How to complete this task: The material below holds a span beginning at the line with "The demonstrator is" and ending at the line with "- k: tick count". Quote that span exactly, both ends included, and only that span.
===
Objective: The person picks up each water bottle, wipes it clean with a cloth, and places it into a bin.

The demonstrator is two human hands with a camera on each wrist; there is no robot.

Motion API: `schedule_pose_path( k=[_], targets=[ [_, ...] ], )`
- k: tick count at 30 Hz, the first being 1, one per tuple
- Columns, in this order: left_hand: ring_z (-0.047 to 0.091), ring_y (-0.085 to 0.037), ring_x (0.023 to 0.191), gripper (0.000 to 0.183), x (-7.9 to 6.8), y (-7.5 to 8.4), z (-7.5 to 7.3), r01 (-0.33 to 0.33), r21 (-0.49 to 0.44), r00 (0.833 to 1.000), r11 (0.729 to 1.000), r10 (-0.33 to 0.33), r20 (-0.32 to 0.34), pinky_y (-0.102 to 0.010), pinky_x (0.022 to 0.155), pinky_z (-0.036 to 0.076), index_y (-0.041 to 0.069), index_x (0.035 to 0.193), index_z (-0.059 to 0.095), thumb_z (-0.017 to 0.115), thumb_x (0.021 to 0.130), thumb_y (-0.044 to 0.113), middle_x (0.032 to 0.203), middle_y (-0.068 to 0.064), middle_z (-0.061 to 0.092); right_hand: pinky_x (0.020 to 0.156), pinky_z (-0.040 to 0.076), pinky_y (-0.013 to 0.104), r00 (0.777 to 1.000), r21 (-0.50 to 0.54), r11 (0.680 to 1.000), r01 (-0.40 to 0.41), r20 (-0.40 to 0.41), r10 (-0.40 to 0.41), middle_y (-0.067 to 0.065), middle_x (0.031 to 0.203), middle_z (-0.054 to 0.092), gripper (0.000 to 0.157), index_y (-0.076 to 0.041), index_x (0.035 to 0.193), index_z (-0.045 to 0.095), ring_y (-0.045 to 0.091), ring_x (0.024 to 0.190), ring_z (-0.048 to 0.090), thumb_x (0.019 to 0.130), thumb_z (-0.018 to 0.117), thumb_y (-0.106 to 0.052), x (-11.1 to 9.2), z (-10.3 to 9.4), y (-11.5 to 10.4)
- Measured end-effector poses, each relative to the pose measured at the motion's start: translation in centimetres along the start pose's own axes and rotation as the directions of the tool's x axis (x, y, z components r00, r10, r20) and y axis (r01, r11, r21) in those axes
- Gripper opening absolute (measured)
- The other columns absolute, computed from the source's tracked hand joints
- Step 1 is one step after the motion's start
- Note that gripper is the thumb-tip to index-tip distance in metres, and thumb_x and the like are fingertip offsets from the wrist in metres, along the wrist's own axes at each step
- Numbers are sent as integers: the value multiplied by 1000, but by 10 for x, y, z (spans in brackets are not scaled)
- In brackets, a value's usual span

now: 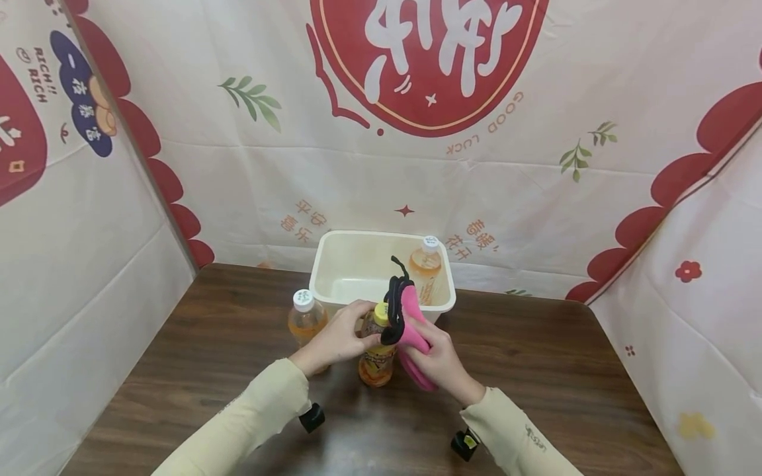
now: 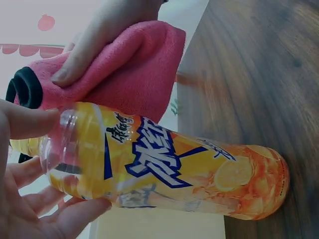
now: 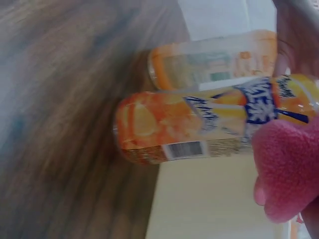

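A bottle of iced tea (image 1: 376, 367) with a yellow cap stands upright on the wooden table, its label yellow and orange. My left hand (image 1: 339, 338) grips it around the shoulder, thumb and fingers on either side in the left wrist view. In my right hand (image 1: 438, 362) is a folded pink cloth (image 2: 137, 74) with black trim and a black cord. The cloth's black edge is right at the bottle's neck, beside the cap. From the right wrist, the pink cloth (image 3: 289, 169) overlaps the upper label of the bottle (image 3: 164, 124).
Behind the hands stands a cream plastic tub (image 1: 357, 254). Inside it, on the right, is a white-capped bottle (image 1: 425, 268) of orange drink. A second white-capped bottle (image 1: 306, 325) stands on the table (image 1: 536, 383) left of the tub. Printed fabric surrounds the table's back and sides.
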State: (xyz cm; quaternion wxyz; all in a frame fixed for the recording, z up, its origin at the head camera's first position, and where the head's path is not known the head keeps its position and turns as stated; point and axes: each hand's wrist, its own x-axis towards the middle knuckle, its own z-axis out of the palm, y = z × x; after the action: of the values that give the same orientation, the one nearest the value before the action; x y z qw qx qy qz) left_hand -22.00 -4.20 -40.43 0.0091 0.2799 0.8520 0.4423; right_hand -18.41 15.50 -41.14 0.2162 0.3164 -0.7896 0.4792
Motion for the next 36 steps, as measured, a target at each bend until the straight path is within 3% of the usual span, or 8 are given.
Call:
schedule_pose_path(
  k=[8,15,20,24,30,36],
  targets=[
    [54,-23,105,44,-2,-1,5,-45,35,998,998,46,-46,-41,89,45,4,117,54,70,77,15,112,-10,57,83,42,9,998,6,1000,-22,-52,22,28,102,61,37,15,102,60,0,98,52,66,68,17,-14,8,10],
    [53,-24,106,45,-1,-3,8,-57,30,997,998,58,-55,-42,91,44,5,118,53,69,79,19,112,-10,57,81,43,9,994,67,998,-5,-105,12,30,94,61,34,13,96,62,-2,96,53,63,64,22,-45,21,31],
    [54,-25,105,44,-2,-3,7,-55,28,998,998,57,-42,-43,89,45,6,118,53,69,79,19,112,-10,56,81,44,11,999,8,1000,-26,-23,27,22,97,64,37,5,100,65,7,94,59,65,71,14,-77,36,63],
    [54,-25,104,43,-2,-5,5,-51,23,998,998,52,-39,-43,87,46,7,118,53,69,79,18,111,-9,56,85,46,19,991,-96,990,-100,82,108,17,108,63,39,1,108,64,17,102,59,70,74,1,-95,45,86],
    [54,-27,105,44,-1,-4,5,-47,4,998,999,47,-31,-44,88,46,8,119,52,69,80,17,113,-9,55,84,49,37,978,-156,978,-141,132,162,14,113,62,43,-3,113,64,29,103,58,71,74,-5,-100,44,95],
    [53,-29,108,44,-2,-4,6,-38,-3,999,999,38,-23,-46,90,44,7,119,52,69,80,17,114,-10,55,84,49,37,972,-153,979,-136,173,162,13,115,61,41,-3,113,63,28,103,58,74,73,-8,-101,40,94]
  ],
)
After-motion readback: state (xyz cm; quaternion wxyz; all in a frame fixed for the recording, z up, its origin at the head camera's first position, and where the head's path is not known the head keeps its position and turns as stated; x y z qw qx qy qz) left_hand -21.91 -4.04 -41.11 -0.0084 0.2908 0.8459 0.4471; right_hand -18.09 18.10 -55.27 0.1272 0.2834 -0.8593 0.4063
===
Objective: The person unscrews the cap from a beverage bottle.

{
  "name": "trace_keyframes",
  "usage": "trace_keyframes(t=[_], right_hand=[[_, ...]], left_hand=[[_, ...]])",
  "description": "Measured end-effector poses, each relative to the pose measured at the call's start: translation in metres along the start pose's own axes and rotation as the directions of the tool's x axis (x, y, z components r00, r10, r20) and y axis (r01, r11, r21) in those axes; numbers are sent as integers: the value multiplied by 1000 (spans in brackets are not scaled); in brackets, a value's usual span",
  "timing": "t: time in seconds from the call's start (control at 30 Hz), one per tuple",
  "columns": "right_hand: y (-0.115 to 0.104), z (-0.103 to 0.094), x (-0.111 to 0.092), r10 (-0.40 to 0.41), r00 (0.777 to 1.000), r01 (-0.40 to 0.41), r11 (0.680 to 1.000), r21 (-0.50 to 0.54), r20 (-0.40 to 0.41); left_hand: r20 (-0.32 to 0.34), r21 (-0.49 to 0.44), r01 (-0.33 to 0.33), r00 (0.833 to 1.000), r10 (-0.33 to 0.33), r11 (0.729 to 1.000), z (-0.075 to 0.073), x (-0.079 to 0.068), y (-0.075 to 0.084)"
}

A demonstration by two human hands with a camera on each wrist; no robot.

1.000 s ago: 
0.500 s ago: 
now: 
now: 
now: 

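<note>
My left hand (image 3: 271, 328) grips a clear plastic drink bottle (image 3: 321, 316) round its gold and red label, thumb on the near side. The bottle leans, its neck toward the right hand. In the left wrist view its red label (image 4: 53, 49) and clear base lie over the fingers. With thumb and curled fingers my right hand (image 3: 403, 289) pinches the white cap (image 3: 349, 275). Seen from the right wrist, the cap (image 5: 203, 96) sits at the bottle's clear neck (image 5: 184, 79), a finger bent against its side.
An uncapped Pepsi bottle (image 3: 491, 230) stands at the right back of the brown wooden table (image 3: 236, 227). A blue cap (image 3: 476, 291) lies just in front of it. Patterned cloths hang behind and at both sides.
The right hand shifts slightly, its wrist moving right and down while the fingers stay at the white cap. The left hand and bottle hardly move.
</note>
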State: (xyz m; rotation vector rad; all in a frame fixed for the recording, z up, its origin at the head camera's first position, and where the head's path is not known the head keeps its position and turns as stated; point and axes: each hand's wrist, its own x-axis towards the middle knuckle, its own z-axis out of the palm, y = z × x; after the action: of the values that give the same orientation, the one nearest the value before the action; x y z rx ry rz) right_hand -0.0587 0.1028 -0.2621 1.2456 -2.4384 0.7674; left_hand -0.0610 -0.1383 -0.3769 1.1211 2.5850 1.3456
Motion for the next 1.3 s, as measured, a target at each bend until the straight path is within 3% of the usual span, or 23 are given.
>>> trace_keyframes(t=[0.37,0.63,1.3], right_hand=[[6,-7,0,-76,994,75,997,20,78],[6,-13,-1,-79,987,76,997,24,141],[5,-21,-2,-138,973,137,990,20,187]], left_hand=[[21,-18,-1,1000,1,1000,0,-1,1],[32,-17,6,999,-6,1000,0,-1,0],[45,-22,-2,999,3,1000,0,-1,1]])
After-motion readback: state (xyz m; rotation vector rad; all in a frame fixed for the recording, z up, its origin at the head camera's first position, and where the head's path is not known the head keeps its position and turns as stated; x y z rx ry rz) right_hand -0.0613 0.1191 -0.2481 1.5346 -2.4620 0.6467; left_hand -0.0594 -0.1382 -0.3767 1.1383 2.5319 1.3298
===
Solution for this exercise:
The demonstrator is two human hands with a camera on each wrist; there is no robot.

Motion API: `schedule_pose_path( k=[_], targets=[ [_, ...] ], )`
- k: tick count at 30 Hz, the first being 1, one per tuple

No additional output is required.